New Computers and Living as a Romans 12 Christian

A bit longer title than usual, but I figured I’d give you a warning for what you are in for if you should read this.  Now understand, I’m not completely computer illiterate . . .but my dear husband bought me a new, faster computer, and installed it for me last night.  This morning I awoke as usual, made coffee as usual, meditated on my morning verse as usual (today’s was Philippians 2:5 — have this mind among yourselves, which is yours in Christ Jesus — should have seen this coming) turned on my computer as usual, sat down to listen to “my programs” (Revive our Hearts, Renewing Your Mind, etc.), and . . .no sound coming from the speakers on my monitor.

Just so you have more of a clue to my “mindset” — I tell my husband I am relatively easy to please.  In a car, it can be any color, any number of doors, any make, as long as it is automatic transmission, and when I turn the key in the ignition, it starts.  In home remodeling (which is his continual pasttime) I just want the toilet to flush when I turn the handle, and the water to run when I turn on the sink.  In computers, he can do whatever he wants to do to add bells and whistles — I just want the computer to turn on when I push the button, and when I go to a website and push (play audio) the familiar theme songs comes lightly playing through the speakers.

So . . . as the no sound came blaring through. . . my coffee cup almost empty. . .I decided to get a refill, and repeat Philippians 2:5 there and back.  Maybe it was a fluke.  I tested the sound again. . .unless I have suddenly turned deaf (and I know I haven’t because I can hear the ‘tap tap’ of the keyboard as I type) there is still no sound.

My routine interrupted. . .Philippians 2:5 running through my brain . . .and my thinking this past week about the realities of living as a Romans 12 Christian.  I should have known better; God almost always has me “relive and relearn” those things I attempt to teach.  I am getting better; I didn’t get my husband out of bed at 6 a.m. to “fix it so it works when I push the button.”  I didn’t flare up with anger or frustration, and didn’t just stare to “will it to work” (at least not too many times).

Isn’t it amazing how easily we can trust God and depend on Him to give us the right attitude when dealing with the “big stuff” but totally “lose it” on the little, really insignificant stuff?  Seriously, this little inconvenience is not worth two minutes of my time!  When my hubby gets up, he will gladly fix the situation (as I recall, he even said when we went to bed last night, “I didn’t get the speakers set up,” and I replied sleepily, “hmmmm, ok,”) I can listen to my programs later, and, due to the miracles of modern technology, today’s programs will be there tomorrow!

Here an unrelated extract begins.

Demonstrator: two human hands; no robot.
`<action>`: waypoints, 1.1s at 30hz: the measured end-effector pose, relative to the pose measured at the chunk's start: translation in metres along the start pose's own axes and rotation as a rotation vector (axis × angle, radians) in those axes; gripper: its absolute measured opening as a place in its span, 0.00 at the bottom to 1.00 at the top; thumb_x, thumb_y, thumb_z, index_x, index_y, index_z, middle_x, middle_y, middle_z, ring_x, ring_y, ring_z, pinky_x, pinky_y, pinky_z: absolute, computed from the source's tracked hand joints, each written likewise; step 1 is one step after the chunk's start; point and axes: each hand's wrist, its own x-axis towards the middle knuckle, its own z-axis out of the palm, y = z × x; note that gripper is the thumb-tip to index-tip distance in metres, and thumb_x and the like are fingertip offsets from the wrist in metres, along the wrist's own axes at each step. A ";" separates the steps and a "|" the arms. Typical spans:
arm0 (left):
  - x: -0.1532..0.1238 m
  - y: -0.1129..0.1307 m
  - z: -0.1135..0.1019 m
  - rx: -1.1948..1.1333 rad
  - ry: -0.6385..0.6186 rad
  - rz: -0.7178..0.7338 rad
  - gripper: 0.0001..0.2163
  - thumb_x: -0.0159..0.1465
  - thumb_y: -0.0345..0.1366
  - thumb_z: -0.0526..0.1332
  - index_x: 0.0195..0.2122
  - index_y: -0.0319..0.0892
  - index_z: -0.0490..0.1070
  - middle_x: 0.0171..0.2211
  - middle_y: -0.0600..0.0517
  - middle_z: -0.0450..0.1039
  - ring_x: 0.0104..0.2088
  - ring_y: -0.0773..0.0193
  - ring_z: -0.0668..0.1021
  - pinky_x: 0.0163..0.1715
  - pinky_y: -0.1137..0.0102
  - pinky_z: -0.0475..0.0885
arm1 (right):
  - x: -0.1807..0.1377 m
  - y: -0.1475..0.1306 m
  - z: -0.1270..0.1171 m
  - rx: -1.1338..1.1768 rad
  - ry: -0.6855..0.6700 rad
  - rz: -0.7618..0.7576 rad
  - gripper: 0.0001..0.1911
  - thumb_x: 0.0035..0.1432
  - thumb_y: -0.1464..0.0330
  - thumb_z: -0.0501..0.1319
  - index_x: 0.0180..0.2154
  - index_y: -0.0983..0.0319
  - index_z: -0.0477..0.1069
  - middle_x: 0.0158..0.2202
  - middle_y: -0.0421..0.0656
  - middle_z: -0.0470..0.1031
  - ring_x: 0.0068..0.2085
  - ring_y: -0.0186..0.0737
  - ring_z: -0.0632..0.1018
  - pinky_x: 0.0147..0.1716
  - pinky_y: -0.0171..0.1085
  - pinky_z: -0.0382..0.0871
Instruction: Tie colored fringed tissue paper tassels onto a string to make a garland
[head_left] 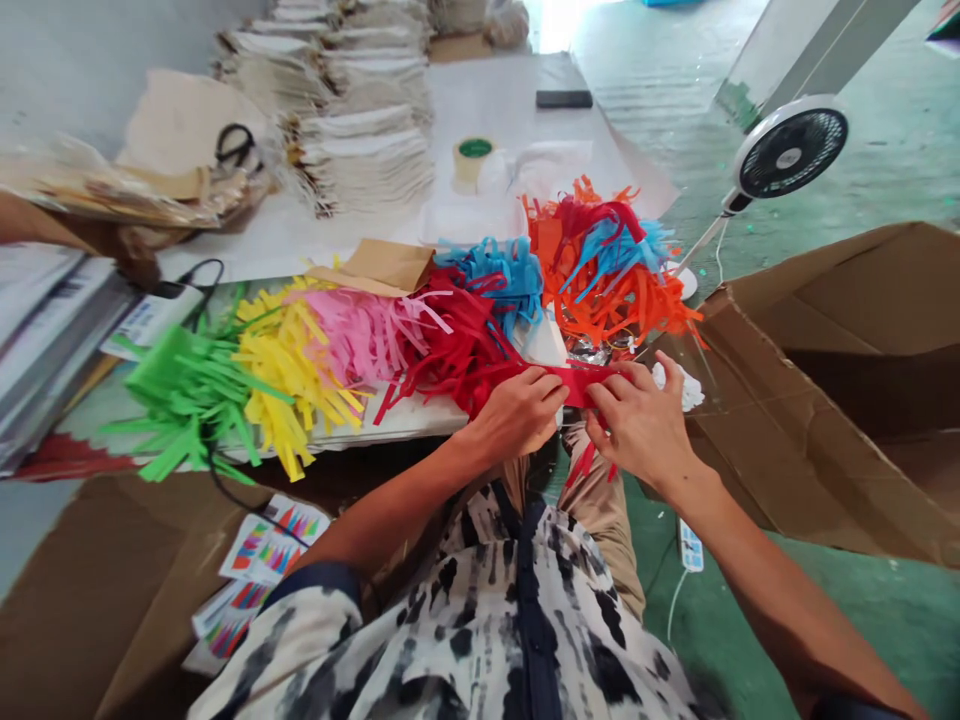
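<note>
A red fringed paper strip [577, 383] is stretched between my two hands at the table's front edge. Fingers of my left hand [521, 408] are closed on its left end. My right hand [637, 415] pinches the right end between thumb and fingers, and red strands hang below. Just left of my left hand lies a heap of red fringe [457, 350]. Beside it run pink fringe [367, 330], yellow fringe [289, 365] and green fringe [195, 395]. Blue fringe [499, 275] and orange fringe [615, 270] lie beyond my hands.
A cardboard box [750, 420] stands open at right, near a white fan [787, 155]. Stacked pale bundles [367, 150], a tape roll [472, 160] and a black phone-like slab [564, 99] occupy the table. Another person's hand [135, 258] is at far left. Printed sheets [274, 540] lie below.
</note>
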 end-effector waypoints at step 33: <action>-0.026 -0.010 0.000 -0.097 0.155 -0.228 0.09 0.74 0.39 0.61 0.44 0.43 0.80 0.41 0.49 0.81 0.44 0.59 0.78 0.45 0.63 0.72 | -0.014 0.012 0.017 0.306 0.143 0.088 0.11 0.72 0.60 0.60 0.41 0.55 0.80 0.41 0.39 0.84 0.48 0.47 0.75 0.61 0.53 0.53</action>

Back to Romans 12. . .verse 9 says, “Let love be genuine.  Abhor what is evil; hold fast to what is good.” (ESV) Genuine love; 1 Corinthians 13 love; fruit of the Spirit love (Galatians 5); patient love; kind love; self-controlled love.  Definitely not “pitching a fit because my routine was interrupted.” 

Again, I have a choice.  Today, this morning, I choose to relax and read my Bible first instead of listening to “my programs.”  I choose to love my husband and be grateful for his spoiling me with a new computer.  I choose to “not think of myself more highly than I ought to think” (from Romans 12:3) as though I deserve to have things my way when I want them.  Because the Holy Spirit gives me a “new mind” I don’t have to do things the way I used to do them.  I can choose now; I choose to submit my will to God’s will; I choose to love; I choose to wait.

And, John 15:5 rings in my mind and ear and heart, “. . .apart from Me [Christ] you can do nothing. . .”  And so I remember, the only reason that “I” can choose, is because of Christ, because He paid such a bloody price for my sinful choices.  Oh, Lord, thank You for the cross!

Another refill of coffee. . .comfy chair in the living room. . .Bible and pen in my lap. . .it is a good day!